The supermarket, that cornucopia of modern life, has no greater gift to the shopper than the apple. Tiered bins of Granny Smiths, McIntoshes, Fujis, Braeburns, and Delicious, among others, coyly wink at us—they would not be out of place in the Garden of Eden. Their rich colors make that first big bite seem almost inevitable. Even if few of us still believe that the world began in 4004 B.C., the Fall, as described in the third chapter of Genesis, continues to have a strong hold on our imaginations. “Now the serpent was more subtle than any of the beasts of the earth which the Lord God had made….”

The Old Testament (Douay version) tells us that Adam and Eve were allowed to eat “of the fruit of the trees that are in paradise,” but not of the fruit “in the midst of paradise.” It was the “more subtle serpent” that showed its wiliness by asking Eve why she and Adam couldn’t eat “of every tree in paradise.” Under the circumstances, perhaps an unanswerable question. We know what happened next, and from that first misstep have come not only Original Sin but also our first fashions in clothing. First it was those fig leaves, then God made Adam and Eve “garments of skin.” After that the plot really thickened. Cain and Abel were not far behind.

Neither the Douay nor the King James version of Genesis specifically speaks of apples as the forbidden fruit. According to some early writings, the fruit in the Garden of Eden was a grape or a fig, even wheat or palm. How the apple, rather than the grape or the fig, became the fruit in the Garden of Eden is complicated, involving, among other things, pagan Greek mythology, folklore, and ancient vase paintings showing serpents wrapped around apple trees. A linguistic accident confirms the association: the Latin word for apple, malum, can also mean evil.

Art, more than anything else, has helped give the apple its pride of place in our Edenic imaginations. Such fifteenth- and sixteenth-century artists as Albrecht Dürer (some of whose famous paintings and drawings of the Fall can be seen at the Morgan Library & Museum in New York) or Lucas Cranach the Elder (whose two paintings of Adam and Eve facing each other can be seen at the the Art Institute of Chicago) are more interested in telling the story than in the apple itself. In Cranach’s paintings we notice Adam’s pensive eyes and Eve’s coy look rather than the bitten apple in her hand. The apple is almost a minor prop, neither delectable nor tempting. Our attention is held by the event itself, and our eyes search for and find a serpent entwined around a tree branch over Eve’s head.

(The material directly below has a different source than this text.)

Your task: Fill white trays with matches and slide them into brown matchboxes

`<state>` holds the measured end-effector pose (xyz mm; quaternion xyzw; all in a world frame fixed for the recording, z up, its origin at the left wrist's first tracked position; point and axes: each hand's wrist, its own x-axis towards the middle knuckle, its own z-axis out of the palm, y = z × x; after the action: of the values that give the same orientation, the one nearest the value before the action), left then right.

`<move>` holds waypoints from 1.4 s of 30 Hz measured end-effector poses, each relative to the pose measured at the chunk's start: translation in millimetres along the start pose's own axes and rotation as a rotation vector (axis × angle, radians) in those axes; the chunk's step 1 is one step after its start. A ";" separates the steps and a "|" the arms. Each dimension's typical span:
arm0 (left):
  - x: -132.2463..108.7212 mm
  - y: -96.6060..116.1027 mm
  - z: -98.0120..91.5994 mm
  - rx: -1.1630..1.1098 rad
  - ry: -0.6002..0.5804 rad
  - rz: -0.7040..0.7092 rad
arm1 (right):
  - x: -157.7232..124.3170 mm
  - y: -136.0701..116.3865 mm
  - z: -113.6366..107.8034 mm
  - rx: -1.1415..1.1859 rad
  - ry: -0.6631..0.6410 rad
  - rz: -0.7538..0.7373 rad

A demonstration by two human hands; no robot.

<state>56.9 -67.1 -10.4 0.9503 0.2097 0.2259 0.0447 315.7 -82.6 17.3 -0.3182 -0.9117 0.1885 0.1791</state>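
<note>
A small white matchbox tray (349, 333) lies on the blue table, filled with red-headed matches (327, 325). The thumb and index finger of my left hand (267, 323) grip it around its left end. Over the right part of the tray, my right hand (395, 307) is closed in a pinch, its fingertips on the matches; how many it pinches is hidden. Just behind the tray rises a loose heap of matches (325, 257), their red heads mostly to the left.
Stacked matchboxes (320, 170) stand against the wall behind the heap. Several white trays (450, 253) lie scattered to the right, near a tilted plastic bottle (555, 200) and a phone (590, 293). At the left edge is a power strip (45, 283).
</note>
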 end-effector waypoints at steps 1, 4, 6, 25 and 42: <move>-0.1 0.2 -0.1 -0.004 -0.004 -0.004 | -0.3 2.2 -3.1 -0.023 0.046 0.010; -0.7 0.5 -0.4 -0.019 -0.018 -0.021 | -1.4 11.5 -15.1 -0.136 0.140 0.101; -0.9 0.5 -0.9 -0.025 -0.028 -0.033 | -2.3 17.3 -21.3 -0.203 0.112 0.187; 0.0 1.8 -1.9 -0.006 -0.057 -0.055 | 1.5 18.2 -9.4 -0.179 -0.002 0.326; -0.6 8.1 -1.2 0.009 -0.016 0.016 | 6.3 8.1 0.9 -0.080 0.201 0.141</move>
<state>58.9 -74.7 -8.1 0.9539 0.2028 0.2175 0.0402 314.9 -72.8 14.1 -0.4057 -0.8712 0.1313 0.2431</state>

It was in the nineteenth century that an apple worthy of the Garden of Eden made its appearance—and at a time when old beliefs and practices were dying. No other painter has so enlarged our feelings for the apple, or so complicated them, as Paul Cézanne (1830–1906), who told an admiring critic that he wanted to astonish Paris with an apple. He succeeded, astonishing more than Paris. One of his paintings, The Basket of Apples (c.1893), shows about thirty apples. Another, The Big Apples, painted between 1890 and 1894, has six apples rising in a pyramid on a blue plate, with one-and-a-half apples to the side. Still another makes just two apples as exciting as the discovery of new planets. The colors and shapes of all Cézanne’s apples bewitch, glow rather than shine, tempt the mind rather than the appetite. Even when they resemble the color of peaches or oranges, they beg to be visually caressed, not eaten. In his essay “The Apples of Cézanne,” the art critic and historian Meyer Schapiro wrote, “In paintings of the apples he was able to express through their more varied colors and groupings a wider range of moods, from the gravely contemplative to the sensual and ecstatic.” Artists like Dürer and Cranach set the table, but Cézanne provided the fruit and gave us a feeling for the temperature in the Garden of Eden.

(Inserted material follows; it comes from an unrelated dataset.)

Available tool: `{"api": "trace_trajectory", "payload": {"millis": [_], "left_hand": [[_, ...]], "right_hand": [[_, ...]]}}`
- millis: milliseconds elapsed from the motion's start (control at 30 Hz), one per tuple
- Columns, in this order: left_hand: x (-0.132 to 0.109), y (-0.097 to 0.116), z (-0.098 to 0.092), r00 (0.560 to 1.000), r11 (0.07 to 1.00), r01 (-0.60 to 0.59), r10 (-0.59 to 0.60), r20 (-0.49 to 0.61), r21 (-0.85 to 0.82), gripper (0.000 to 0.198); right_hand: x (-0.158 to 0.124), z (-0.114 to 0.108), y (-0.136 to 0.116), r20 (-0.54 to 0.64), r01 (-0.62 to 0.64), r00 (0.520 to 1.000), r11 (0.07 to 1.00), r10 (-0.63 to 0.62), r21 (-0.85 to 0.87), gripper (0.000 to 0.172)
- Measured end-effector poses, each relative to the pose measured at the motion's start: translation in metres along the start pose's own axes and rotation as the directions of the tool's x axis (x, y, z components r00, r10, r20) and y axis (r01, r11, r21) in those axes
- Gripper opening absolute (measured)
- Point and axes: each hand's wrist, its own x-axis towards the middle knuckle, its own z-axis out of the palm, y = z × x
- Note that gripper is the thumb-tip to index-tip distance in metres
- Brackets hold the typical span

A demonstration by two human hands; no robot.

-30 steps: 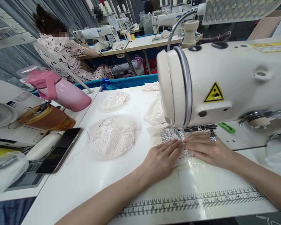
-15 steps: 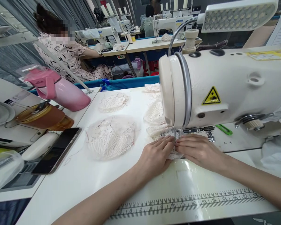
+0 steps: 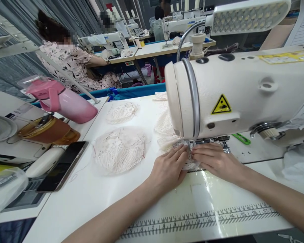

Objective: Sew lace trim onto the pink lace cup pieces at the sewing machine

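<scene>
A small piece of white lace [image 3: 190, 164] lies beneath the head of the white sewing machine [image 3: 218, 91]. My left hand [image 3: 168, 165] presses on its left side, fingers close together and pointing toward the presser foot. From the other side my right hand [image 3: 215, 160] holds the lace, its fingertips almost meeting the left ones. Both sets of fingers are closed on the cloth; the thumbs are mostly hidden. The needle is hidden behind the machine head. More lace pieces [image 3: 164, 130] lie partly behind the head, just beyond my left hand.
Round lace pieces [image 3: 119, 150] lie left of my hands. Farther left are a phone [image 3: 63, 165], an amber cup [image 3: 49, 130] and a pink bottle [image 3: 66, 99]. A green thread snipper [image 3: 242, 138] rests right of the needle area. A ruler strip [image 3: 197, 221] runs along the front. A co-worker [image 3: 66, 57] sits beyond.
The view has shifted slightly, so the machine appears a little farther left. Both hands stay on the lace in nearly the same position.
</scene>
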Motion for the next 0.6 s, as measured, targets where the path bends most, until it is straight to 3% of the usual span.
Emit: {"api": "trace_trajectory", "payload": {"millis": [200,367,600], "left_hand": [[0.0003,-0.0001,0.0031,1.000,0.996,-0.023,0.024,-0.014,0.082,0.044],[0.0006,-0.0007,0.0052,0.997,0.992,-0.059,0.065,-0.050,0.114,0.043],[0.0022,0.0001,0.0050,0.999,0.989,-0.048,0.048,0.004,0.139,0.043]], "right_hand": [[-0.0012,0.0013,0.0058,-0.012,-0.011,1.000,1.000,0.011,-0.019,0.024],[-0.0030,0.0005,0.0065,-0.027,-0.018,1.000,0.989,0.014,-0.149,0.025],[-0.0001,-0.0058,0.0037,-0.076,-0.024,0.997,0.938,-0.002,-0.345,0.023]]}}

I often have a hard time selecting which kind of apple to buy. Maybe it’s all that seductive waxing, those overhead lights, or memory’s faulty taste. Our first parents didn’t have that problem, but the bigger one of deciding whether they “shall be as Gods, knowing good and evil.” Today we like to think we know the difference between good and evil, though the wish to be as gods is no longer part of our pantheon. Perhaps we should, like the poet Dylan Thomas, just wish to feel “young and easy under the apple boughs,” and leave it at that.

Harold Bordwell is a retired editor living in Evanston, Illinois.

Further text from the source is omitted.